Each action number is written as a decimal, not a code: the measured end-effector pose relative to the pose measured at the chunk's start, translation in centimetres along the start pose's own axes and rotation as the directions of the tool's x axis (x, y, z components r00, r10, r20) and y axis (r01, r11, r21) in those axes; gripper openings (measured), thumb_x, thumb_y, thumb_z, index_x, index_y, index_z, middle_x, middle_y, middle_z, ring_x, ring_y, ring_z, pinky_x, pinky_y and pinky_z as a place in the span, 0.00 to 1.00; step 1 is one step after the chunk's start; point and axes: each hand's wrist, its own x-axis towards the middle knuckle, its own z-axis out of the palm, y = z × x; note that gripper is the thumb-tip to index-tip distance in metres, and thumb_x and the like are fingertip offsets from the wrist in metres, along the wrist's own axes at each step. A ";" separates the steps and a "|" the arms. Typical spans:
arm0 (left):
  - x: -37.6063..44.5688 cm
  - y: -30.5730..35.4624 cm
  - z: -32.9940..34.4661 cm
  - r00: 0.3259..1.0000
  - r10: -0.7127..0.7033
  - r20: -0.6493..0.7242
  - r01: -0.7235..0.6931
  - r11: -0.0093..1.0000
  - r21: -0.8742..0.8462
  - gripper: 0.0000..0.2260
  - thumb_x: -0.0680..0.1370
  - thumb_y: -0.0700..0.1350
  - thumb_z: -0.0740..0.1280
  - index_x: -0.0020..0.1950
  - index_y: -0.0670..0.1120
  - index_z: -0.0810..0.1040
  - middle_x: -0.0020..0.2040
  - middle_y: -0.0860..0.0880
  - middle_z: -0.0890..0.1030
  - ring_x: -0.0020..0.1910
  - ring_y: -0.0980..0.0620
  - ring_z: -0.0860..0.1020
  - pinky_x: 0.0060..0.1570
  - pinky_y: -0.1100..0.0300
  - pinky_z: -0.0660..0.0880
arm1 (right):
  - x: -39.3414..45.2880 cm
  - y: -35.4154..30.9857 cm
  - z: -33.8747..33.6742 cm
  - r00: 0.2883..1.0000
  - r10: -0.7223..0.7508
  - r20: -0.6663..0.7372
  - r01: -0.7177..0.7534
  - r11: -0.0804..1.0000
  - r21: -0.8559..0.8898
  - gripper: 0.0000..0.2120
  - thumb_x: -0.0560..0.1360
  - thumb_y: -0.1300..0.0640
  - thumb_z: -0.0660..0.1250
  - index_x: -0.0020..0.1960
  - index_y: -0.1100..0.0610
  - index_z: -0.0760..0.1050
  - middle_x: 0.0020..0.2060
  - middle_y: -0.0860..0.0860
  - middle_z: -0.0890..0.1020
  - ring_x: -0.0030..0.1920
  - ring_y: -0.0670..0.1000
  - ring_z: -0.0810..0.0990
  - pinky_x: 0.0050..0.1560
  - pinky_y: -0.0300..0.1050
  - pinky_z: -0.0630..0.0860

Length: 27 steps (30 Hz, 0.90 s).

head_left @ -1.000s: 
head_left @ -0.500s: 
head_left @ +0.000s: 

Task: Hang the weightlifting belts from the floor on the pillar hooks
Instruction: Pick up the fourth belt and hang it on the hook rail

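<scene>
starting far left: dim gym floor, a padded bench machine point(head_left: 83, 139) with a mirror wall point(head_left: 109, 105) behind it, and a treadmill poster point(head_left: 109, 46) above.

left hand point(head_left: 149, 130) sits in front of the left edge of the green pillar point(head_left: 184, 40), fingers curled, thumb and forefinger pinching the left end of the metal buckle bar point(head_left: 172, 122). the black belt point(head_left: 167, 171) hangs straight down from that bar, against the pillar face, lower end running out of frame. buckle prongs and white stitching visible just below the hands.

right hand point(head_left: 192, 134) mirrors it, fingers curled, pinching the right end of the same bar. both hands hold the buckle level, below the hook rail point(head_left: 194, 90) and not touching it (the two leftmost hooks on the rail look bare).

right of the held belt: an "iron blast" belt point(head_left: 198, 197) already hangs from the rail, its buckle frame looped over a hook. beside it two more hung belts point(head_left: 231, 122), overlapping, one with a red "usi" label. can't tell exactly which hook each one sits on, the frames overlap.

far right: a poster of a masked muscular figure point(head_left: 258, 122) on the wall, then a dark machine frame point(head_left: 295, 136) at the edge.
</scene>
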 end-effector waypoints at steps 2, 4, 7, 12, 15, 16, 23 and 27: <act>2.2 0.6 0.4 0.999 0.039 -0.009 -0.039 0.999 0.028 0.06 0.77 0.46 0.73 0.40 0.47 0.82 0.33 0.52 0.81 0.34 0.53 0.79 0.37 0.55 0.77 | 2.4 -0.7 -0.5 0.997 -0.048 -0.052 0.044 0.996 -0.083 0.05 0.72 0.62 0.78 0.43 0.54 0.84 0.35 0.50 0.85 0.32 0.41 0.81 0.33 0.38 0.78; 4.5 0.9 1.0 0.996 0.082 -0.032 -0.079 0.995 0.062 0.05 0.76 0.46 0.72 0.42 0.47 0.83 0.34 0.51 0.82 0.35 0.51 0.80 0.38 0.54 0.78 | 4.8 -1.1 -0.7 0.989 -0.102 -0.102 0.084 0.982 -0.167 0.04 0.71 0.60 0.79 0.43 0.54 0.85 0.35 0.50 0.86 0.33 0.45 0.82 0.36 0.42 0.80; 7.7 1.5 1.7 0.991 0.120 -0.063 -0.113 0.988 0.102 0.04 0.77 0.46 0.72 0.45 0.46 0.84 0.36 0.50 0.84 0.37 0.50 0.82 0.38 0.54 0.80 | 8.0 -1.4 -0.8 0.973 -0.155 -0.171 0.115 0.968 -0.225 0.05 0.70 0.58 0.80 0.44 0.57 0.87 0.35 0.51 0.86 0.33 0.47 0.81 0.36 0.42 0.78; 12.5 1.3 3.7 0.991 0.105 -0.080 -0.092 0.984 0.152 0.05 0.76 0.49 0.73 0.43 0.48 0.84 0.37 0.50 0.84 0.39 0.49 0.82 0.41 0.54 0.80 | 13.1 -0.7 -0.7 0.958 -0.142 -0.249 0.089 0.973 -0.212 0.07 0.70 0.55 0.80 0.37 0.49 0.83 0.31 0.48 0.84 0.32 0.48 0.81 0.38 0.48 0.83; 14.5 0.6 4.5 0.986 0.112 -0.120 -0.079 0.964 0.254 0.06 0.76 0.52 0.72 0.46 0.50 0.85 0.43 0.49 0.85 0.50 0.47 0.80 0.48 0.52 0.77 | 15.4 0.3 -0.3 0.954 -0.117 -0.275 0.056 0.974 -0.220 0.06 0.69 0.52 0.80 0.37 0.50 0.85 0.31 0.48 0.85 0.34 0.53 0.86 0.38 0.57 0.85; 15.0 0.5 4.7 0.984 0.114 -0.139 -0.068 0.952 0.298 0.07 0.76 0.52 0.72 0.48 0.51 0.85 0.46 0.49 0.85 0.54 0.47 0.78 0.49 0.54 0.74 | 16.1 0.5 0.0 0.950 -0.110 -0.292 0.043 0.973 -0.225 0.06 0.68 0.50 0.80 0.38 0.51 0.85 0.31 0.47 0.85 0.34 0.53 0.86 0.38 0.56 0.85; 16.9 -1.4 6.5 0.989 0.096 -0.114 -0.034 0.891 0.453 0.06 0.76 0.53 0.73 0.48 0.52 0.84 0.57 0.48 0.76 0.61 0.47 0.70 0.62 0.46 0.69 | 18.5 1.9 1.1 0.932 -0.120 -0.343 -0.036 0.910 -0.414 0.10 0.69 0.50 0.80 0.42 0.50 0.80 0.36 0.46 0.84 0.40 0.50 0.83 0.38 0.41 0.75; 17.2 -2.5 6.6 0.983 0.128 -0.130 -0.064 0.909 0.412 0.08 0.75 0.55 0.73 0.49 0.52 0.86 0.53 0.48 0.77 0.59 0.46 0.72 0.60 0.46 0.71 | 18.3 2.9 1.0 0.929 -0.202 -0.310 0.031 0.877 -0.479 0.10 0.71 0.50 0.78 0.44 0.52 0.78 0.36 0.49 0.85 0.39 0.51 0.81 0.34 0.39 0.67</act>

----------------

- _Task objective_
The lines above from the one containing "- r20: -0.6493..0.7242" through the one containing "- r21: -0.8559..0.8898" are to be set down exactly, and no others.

- _Finished task_
  - r20: -0.6493..0.7242
  - r01: -0.7235..0.6931
  - r11: -0.0093..1.0000
  - r21: -0.8742..0.8462
  - gripper: 0.0000..0.2260
  - thumb_x: -0.0680..0.1370
  - thumb_y: -0.0700..0.1350
  - thumb_z: -0.0740..0.1280
  - index_x: -0.0020..0.1950
  - index_y: -0.0670..0.1120
  - index_z: -0.0810..0.1040
  - middle_x: -0.0020..0.2040
  - middle_y: -0.0860..0.0880
  - middle_z: -0.0890..0.1030
  - ring_x: -0.0020..0.1910
  - ring_y: -0.0980..0.0620
  - ring_z: -0.0860..0.1020
  - pinky_x: 0.0060..0.1570
  - pinky_y: -0.1100..0.0300
  - pinky_z: -0.0660..0.0880
arm1 (right):
  - x: -39.3414..45.2880 cm
  - y: -35.4154..30.9857 cm
  - z: -33.8747..33.6742 cm
  - r00: 0.2883..1.0000
  - r10: -0.7223..0.7508
  - r20: -0.6663..0.7372
  - r01: -0.7177..0.7534
  - r11: -0.0804..1.0000
  - r21: -0.8559..0.8898

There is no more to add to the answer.